**EXERCISE**
Filter out every line below that lacks "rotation", and copy the rest.

== Segment start ==

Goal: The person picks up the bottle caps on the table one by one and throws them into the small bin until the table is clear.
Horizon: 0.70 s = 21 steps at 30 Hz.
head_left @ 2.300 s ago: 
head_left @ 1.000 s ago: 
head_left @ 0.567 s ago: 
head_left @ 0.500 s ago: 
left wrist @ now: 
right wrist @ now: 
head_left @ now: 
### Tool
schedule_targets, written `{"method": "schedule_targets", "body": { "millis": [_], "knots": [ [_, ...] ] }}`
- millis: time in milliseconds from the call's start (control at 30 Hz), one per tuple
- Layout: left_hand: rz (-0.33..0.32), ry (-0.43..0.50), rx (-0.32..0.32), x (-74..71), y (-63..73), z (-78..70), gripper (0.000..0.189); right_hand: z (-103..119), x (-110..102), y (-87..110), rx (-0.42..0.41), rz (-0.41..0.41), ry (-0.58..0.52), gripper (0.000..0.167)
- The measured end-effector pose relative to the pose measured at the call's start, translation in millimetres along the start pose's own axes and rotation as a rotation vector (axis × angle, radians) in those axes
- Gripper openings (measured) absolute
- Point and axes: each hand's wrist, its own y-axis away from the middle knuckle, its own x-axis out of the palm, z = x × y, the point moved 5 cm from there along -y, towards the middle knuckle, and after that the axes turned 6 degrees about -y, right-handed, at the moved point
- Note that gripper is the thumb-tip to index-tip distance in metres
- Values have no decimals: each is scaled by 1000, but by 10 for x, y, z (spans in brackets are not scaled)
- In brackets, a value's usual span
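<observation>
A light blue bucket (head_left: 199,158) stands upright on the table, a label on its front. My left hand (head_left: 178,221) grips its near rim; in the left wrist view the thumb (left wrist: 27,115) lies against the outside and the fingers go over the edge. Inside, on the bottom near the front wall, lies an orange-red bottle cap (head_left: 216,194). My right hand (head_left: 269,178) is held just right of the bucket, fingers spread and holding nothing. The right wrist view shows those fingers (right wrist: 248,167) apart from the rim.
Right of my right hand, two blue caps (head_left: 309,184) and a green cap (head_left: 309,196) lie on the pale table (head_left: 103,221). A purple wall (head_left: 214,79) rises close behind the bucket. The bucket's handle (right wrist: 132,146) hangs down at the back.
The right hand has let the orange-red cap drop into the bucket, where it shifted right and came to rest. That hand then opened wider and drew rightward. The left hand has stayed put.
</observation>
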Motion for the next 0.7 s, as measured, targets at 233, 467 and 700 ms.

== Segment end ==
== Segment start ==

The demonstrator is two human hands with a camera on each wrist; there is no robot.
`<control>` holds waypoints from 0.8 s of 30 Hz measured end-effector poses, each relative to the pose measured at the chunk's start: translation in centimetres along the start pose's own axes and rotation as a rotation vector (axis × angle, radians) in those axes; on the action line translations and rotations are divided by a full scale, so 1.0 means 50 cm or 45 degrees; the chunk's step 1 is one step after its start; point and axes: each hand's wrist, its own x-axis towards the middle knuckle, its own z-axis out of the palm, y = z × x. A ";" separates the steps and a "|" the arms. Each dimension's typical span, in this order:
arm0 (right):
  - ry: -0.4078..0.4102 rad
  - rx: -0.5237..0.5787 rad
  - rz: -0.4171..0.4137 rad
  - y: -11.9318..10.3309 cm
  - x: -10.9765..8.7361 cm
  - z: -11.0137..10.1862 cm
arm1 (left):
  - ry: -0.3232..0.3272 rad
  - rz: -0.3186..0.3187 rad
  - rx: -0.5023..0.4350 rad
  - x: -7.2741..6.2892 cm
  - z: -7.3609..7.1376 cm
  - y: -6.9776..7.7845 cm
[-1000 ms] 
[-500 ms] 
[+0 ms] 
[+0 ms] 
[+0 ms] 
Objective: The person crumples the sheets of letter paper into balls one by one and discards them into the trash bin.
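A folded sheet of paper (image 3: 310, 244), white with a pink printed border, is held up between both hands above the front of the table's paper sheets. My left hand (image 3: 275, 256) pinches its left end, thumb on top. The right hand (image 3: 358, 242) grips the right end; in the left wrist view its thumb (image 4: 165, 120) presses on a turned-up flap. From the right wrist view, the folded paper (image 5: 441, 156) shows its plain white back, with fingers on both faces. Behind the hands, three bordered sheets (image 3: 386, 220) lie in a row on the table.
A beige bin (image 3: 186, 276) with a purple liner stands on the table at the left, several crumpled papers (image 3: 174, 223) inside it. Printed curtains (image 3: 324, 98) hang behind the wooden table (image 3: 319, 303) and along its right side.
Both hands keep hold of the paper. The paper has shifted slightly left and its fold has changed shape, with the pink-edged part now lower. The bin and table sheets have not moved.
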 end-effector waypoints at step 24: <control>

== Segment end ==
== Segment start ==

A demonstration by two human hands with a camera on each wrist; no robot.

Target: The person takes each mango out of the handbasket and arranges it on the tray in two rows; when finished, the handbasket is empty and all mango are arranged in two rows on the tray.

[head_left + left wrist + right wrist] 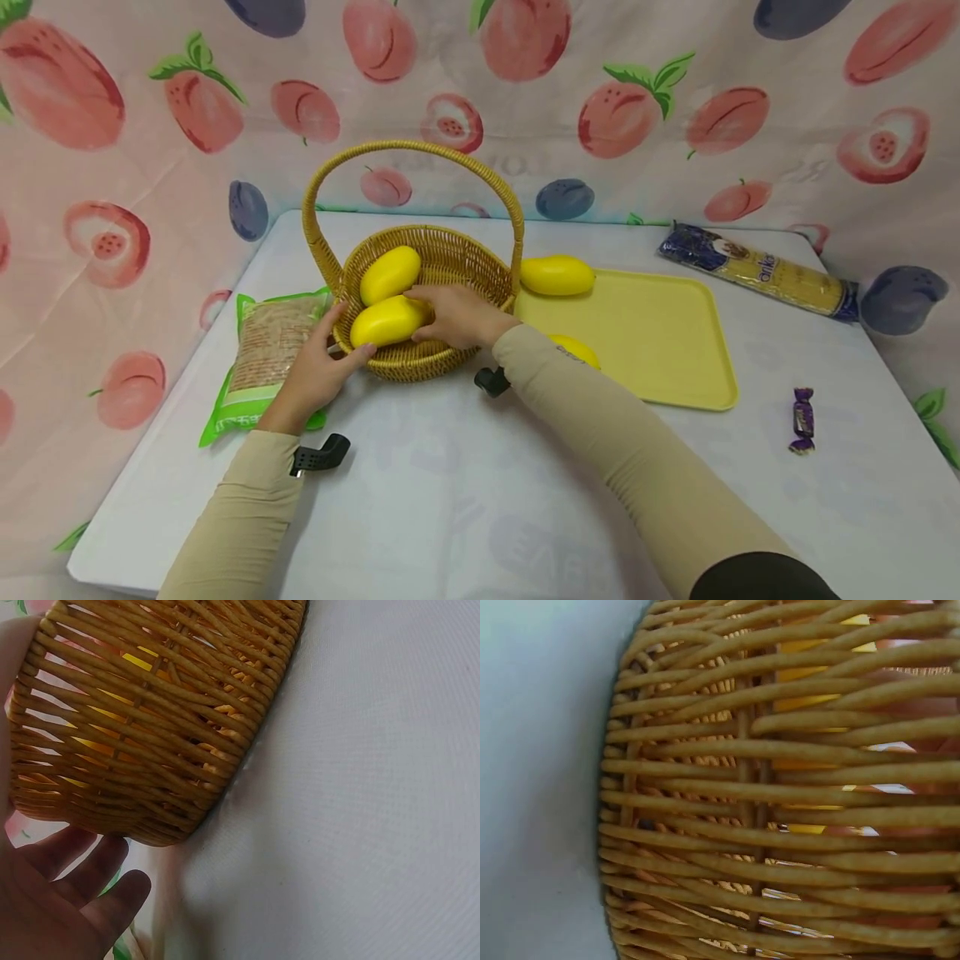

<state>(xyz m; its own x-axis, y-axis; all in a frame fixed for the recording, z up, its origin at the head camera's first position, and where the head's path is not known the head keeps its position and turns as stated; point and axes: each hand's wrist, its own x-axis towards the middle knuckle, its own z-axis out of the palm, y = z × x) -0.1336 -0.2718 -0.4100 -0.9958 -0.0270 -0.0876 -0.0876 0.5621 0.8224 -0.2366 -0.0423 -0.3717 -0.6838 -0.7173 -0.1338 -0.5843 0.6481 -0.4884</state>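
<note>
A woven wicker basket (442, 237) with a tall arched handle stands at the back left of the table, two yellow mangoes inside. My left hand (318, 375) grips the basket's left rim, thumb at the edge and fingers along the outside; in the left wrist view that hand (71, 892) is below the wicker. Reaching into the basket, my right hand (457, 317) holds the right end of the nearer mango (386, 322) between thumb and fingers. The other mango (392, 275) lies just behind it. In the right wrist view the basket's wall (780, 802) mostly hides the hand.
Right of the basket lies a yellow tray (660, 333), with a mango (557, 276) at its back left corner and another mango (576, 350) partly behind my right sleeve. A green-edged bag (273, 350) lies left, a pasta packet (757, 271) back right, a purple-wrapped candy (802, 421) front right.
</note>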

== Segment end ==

**TASK OUTPUT**
- The measured end-effector pose relative to the pose measured at the call's start, translation in millimetres along the start pose's own axes and rotation as a rotation vector (axis × angle, radians) in those axes
`<control>` holds waypoints from 0.8 s of 30 Hz measured end-effector poses, each relative to the pose measured at the chunk's start: translation in centimetres along the start pose's own axes and rotation as a rotation vector (axis × angle, radians) in those axes; on the action line translations and rotations are divided by a full scale, so 1.0 means 50 cm or 45 degrees; the chunk's step 1 is one step after its start; point and axes: each hand's wrist, its own x-axis towards the middle knuckle, its own z-axis out of the palm, y = z × x. A ";" separates the steps and a "|" the arms. Each dimension's typical span, in this order:

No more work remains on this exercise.